How to complete this task:
In the listing below, every line with the word "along" needs to be copied.

Segment Start: Data shown

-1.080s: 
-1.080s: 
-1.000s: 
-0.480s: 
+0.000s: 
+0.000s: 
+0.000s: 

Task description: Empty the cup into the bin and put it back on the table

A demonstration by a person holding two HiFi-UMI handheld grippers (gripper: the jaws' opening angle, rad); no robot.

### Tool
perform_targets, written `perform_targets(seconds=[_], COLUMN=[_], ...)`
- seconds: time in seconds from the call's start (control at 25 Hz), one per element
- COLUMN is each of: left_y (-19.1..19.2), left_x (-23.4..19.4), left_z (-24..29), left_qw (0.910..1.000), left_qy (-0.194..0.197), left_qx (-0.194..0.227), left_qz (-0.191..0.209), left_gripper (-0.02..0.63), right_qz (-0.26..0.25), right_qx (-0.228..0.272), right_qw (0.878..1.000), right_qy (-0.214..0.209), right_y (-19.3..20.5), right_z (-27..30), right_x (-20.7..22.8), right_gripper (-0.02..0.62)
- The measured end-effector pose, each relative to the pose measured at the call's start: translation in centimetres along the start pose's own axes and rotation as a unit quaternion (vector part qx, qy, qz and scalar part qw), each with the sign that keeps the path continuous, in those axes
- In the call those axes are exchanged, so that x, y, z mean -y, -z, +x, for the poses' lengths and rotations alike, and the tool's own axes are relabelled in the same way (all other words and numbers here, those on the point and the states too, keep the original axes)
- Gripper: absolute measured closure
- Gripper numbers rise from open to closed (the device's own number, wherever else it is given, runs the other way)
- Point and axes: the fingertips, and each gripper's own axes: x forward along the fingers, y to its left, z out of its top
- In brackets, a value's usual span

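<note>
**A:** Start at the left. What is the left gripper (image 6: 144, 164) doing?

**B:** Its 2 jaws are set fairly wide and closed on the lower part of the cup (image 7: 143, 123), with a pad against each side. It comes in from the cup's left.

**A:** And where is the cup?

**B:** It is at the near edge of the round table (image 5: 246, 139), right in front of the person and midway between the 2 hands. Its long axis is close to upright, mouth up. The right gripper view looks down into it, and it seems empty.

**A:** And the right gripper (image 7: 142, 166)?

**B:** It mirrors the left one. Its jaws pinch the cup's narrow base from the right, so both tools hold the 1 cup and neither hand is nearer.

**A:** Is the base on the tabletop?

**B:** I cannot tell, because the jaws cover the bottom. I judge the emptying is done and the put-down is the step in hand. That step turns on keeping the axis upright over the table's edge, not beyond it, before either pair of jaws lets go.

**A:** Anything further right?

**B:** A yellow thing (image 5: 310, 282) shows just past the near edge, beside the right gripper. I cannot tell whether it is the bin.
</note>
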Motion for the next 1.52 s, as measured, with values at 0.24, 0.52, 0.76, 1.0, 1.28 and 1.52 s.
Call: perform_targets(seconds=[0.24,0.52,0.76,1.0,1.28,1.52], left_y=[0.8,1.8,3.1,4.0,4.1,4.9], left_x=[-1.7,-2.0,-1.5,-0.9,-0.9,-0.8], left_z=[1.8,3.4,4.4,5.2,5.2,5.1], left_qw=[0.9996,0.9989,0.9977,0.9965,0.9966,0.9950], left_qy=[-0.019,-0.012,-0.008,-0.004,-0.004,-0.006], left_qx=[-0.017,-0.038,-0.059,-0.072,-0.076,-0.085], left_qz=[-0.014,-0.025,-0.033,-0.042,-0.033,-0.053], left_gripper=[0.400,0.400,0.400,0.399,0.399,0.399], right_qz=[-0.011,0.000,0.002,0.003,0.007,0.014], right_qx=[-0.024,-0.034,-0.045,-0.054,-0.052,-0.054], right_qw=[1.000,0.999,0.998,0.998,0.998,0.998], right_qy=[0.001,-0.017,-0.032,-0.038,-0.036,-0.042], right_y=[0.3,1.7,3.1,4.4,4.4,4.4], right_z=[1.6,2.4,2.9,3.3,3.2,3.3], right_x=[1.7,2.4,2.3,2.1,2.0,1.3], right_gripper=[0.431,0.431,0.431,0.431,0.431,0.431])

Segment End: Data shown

Your solution:
- The measured end-effector pose, each relative to the pose measured at the call's start: translation in centimetres along the start pose's own axes and rotation as a unit quaternion (vector part qx, qy, qz and scalar part qw), each with the sign that keeps the path continuous, in those axes
- Point and axes: the fingertips, and each gripper's own axes: x forward along the fingers, y to its left, z out of its top

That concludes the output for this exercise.